TASK DESCRIPTION - Below are records; copy every line among them that contains the word "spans".

RECORDED INFORMATION -

_ _ _ _ _ _ _

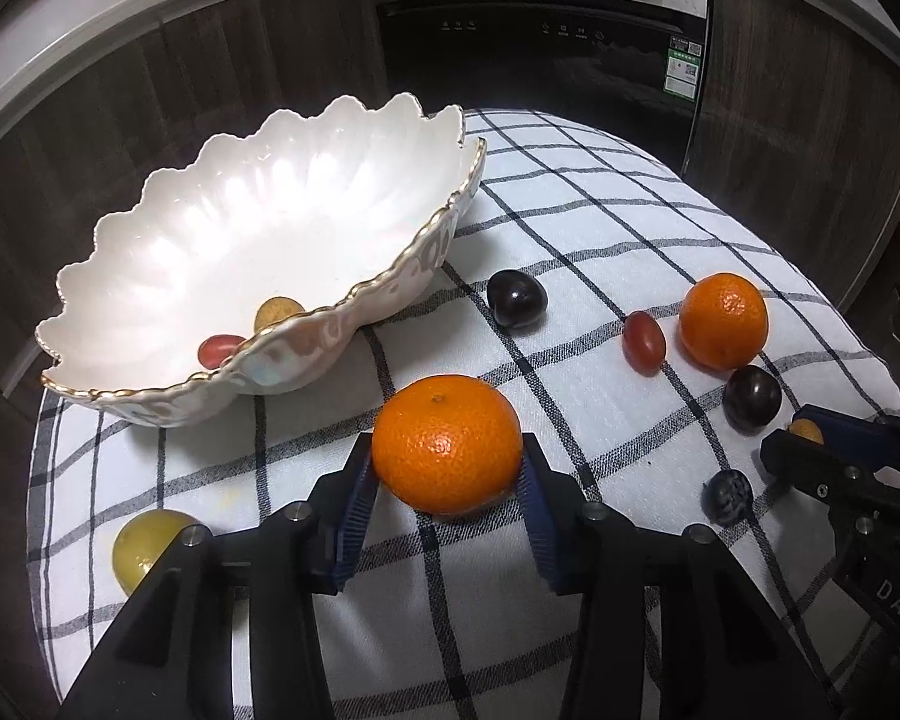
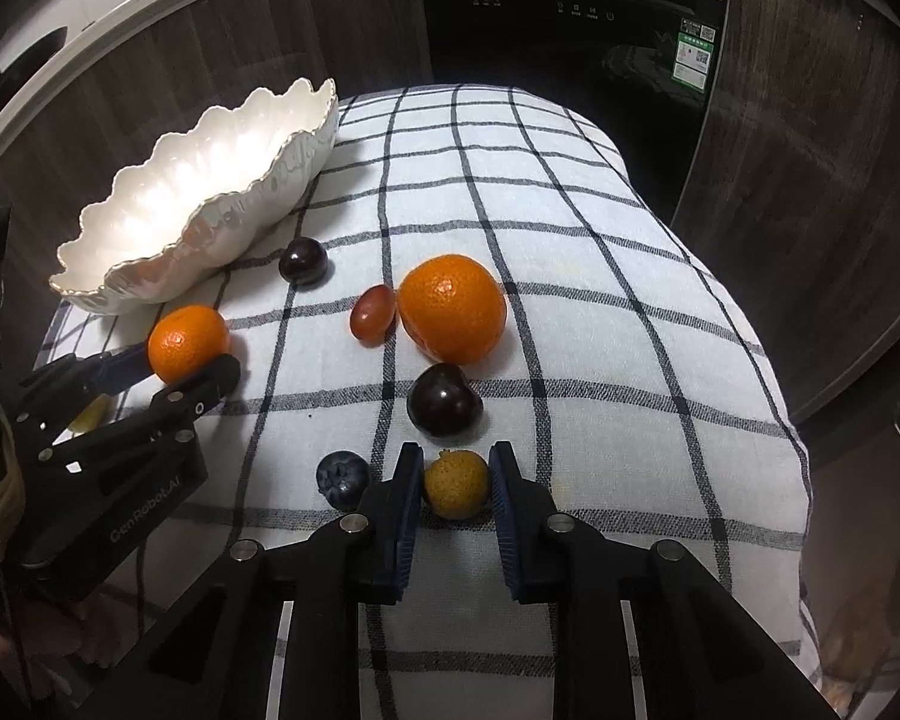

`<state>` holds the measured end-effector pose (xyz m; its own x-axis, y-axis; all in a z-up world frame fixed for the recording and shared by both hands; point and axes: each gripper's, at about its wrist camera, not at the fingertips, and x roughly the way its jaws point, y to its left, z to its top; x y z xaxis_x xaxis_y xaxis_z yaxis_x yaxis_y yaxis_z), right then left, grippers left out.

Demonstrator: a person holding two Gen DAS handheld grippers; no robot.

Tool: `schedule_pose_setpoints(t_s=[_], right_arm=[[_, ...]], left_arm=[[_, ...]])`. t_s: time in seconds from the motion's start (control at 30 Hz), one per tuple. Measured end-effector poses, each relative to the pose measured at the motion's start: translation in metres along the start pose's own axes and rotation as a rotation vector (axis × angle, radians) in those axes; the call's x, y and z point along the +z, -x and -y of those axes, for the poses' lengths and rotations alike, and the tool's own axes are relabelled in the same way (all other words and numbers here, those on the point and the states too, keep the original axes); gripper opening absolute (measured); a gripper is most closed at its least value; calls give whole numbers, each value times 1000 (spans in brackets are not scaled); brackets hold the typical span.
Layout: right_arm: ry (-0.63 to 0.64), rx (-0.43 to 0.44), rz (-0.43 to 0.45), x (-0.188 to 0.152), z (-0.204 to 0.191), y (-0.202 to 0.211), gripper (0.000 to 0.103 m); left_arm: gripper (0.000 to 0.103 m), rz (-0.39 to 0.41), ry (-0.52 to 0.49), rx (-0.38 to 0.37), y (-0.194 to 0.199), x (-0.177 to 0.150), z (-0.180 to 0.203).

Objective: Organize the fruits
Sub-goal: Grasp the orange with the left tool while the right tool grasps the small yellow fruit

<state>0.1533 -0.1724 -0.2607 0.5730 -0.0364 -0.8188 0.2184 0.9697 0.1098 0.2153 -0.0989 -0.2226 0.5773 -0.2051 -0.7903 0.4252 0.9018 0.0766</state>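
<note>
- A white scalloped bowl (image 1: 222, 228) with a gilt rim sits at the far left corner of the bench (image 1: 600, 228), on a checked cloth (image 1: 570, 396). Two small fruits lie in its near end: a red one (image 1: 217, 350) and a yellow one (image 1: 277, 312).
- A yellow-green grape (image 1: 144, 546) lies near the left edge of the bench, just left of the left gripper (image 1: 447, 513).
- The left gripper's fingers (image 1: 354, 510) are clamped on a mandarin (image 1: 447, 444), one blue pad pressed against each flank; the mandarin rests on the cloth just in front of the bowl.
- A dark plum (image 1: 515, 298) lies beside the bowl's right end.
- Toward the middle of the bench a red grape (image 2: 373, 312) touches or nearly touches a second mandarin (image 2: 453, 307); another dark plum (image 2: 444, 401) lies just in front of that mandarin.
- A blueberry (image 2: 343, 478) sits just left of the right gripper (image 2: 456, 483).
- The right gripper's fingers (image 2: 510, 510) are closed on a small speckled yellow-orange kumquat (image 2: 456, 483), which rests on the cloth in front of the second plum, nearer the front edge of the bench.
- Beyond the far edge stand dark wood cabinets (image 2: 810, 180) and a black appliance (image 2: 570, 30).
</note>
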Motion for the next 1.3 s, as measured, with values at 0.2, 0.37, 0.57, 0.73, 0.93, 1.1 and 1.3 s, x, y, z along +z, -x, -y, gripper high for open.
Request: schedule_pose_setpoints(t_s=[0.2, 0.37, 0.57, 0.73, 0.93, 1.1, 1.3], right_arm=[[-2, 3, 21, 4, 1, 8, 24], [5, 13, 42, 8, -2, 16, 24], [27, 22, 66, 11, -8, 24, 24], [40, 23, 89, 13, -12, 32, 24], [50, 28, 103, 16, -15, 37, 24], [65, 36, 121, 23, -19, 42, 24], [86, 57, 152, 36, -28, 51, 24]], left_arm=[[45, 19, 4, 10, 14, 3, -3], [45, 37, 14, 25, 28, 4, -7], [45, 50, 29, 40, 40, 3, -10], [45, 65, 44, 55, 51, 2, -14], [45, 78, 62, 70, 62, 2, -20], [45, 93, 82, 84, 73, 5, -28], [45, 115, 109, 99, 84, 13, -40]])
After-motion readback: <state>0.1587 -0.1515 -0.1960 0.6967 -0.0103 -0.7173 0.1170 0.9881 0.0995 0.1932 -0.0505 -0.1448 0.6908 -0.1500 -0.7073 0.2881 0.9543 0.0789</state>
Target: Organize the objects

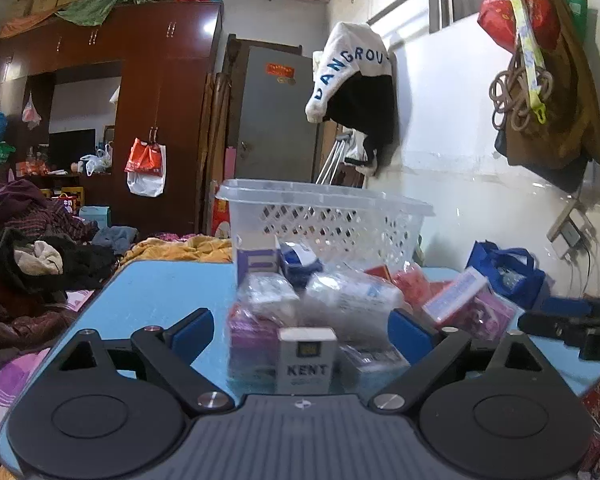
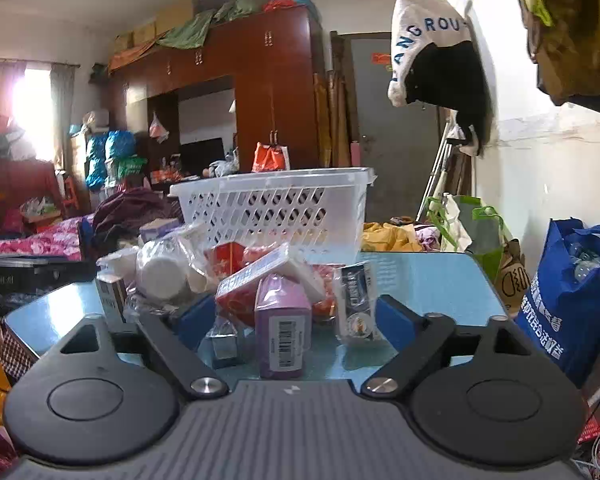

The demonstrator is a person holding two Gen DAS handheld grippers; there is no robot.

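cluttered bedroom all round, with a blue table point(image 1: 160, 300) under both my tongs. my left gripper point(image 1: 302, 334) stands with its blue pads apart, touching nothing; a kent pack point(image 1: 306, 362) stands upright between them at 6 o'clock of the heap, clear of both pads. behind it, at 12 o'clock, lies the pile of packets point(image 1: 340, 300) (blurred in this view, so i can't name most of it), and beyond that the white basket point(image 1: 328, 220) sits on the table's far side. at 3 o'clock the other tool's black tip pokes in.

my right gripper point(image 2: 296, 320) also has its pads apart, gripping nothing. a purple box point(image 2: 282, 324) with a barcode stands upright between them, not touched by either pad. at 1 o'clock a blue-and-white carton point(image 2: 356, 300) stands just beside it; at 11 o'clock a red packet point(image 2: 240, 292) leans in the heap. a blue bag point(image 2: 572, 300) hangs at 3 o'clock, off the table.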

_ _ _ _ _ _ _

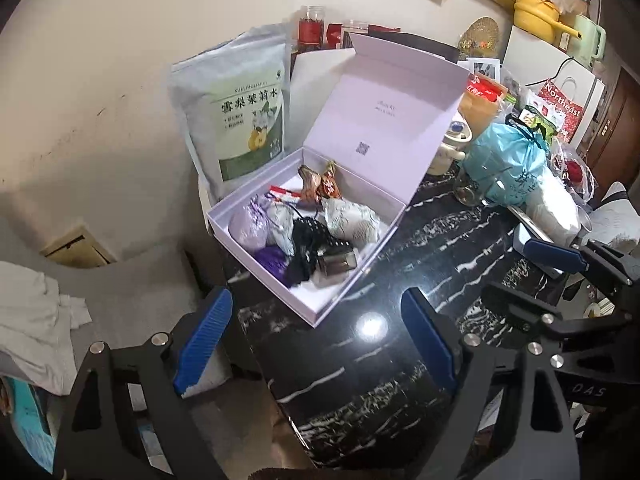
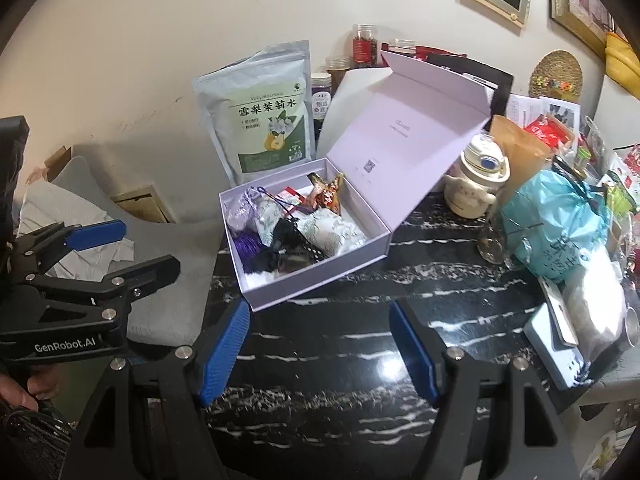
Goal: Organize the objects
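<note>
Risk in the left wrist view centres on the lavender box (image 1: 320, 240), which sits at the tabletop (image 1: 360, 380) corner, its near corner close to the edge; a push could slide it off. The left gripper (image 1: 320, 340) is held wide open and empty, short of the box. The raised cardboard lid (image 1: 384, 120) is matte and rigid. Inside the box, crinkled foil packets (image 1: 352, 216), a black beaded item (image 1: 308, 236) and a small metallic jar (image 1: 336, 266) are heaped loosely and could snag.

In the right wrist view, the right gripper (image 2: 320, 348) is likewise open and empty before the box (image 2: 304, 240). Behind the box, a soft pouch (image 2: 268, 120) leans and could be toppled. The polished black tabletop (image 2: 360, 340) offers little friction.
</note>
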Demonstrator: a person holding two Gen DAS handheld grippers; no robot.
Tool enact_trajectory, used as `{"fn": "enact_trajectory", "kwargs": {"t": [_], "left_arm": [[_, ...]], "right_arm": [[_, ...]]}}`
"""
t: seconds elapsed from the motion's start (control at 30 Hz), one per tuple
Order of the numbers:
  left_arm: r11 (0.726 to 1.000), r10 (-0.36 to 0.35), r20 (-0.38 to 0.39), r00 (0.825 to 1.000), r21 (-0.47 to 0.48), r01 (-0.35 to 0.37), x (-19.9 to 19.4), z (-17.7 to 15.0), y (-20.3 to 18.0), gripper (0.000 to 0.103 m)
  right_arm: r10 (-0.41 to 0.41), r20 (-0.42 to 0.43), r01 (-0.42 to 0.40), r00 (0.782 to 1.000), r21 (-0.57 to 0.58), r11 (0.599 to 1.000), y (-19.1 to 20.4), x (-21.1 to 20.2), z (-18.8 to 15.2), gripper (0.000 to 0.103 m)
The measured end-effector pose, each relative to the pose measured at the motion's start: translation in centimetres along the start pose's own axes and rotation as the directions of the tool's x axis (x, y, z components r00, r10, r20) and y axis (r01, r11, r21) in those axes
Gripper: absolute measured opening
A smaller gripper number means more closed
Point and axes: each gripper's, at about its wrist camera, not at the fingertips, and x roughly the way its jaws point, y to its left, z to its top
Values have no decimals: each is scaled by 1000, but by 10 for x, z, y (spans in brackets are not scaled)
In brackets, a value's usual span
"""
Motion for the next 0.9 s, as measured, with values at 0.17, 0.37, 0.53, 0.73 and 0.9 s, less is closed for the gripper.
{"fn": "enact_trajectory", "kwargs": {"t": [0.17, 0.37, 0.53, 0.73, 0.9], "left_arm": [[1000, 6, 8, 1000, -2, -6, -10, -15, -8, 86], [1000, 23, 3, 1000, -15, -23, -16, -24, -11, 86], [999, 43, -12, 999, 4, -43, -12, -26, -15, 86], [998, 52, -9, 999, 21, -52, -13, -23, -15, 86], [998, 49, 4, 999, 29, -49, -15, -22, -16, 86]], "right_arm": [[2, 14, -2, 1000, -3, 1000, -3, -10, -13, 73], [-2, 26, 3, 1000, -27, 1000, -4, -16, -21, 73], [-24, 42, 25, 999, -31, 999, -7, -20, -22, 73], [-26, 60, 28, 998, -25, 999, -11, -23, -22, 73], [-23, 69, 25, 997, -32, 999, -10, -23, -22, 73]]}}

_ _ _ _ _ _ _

ANSWER TO THIS TASK -
Tool: `schedule_pose_setpoints(t_s=[_], right_arm=[[_, ...]], left_arm=[[_, ...]])`. t_s: time in seconds from the motion's start (control at 30 Hz), one per tuple. Measured end-effector poses, each relative to the pose measured at the motion's start: translation in metres along the start pose's own axes and rotation as a rotation vector (axis × angle, radians) in those axes; the call's x, y and z point along the +z, -x and -y of those axes, for the poses' lengths and rotations alike, and the tool's own axes are relabelled in the same way (all other words and numbers here, those on the point and the states too, keep the original axes); gripper opening absolute (measured); a gripper is most closed at its least value; calls give whole numbers, each value times 1000 (spans in brackets are not scaled); brackets hold the typical span.
Values have no decimals: each is scaled by 1000, but by 10 for x, z, y (spans in brackets are not scaled)

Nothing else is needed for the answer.